Volontairement engagés dans l’action clandestine, les résistants risquaient à tout moment d’être dénoncés, arrêtés, torturés, emprisonnés, exécutés ou déportés.  Les motivations des résistants étaient diverses : refus de la défaite et de l’occupation allemande, refus du régime de Vichy et de la collaboration, refus de la répression et des mesures antisémites, volonté de combattre pour libérer la France.
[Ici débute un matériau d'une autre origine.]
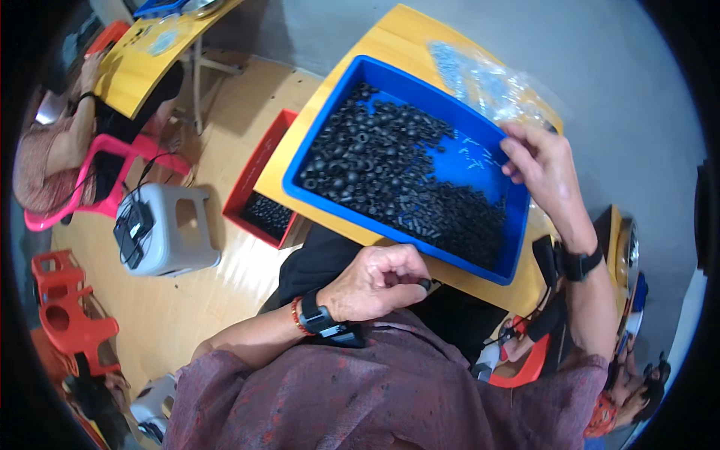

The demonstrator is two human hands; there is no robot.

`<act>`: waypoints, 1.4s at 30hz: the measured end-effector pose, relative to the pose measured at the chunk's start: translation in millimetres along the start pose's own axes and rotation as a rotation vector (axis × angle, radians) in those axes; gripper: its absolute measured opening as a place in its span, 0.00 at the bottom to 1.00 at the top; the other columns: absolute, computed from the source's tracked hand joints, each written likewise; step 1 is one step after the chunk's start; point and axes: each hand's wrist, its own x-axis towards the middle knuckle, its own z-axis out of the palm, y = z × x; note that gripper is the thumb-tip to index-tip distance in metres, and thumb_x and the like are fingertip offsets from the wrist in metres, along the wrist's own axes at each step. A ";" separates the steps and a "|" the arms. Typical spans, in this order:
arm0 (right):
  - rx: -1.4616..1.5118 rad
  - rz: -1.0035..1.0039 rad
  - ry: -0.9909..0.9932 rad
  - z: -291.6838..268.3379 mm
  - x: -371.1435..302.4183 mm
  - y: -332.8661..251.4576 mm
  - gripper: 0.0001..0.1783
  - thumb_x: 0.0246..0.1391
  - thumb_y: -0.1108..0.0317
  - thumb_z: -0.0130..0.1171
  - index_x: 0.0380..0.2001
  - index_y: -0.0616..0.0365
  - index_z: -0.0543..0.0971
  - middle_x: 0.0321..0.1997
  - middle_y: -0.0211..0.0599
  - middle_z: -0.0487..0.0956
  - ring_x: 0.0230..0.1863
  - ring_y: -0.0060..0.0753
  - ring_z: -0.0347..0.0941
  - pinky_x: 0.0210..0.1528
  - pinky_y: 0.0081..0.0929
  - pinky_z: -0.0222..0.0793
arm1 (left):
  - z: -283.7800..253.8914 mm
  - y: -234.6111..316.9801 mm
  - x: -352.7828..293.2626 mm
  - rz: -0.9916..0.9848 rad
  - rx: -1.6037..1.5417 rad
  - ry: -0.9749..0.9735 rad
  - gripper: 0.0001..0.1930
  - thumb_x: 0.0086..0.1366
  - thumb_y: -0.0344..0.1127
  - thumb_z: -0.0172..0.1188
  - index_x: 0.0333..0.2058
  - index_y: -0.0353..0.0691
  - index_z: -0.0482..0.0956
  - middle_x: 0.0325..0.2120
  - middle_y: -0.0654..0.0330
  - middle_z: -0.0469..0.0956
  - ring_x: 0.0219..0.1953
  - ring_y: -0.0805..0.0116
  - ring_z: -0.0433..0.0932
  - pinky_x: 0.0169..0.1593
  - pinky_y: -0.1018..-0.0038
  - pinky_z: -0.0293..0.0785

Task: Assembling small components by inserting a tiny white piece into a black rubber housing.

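A blue tray [405,79] lies in front of me with many small black parts [360,165], some round, some ring-like, some short and tube-shaped. Several thin pale pins [472,154] are scattered on bare blue at its right end. My left hand [379,283] is closed near my lap, just off the tray's near edge. A small dark rounded part [425,284] shows at its thumb tip. At the tray's right rim, my right hand [541,159] has its fingers curled with thumb against them. What it pinches, if anything, is too small to tell.
The tray rests on a yellow table [397,30], with clear plastic bags of pale pins [480,75] behind it. A red bin [259,176] of black parts stands to the left, and farther left a grey stool [169,232] carries a cabled black box. Other people sit nearby at both sides.
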 end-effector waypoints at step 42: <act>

Leur engagement et leurs actes de résistance les exposaient à la dénonciation, à l’arrestation et à la mort. Parmi les Airois, certains sont morts au combat, tués directement par les Allemands présents en ville, d’autres ont été arrêtés, souvent sur dénonciation, pour leurs actes dans différents réseaux ou de mouvements de résistance. Ces résistants « politiques » ont subi un sort un peu différent et ont souvent, après avoir été torturés en prison pour les obliger à dénoncer leurs camarades, été déportés en Allemagne dans des camps de travaux forcés: camps de concentration, stalags…

 

Précisions de vocabulaire:

Un résistant est une personne (ou un groupe, réseau de personnes) qui participe à une action de résistance contre un occupant étranger.

Un déporté est une personne qui a subi une déportation, un exil dans un lieu déterminé hors de son territoire.

Un déporté résistant correspond aux résistants de la Seconde Guerre mondiale qui, à cause de leurs actes, ont été déportés ou emprisonnés hors du territoire français ou dans des territoires français occupés par l’ennemi.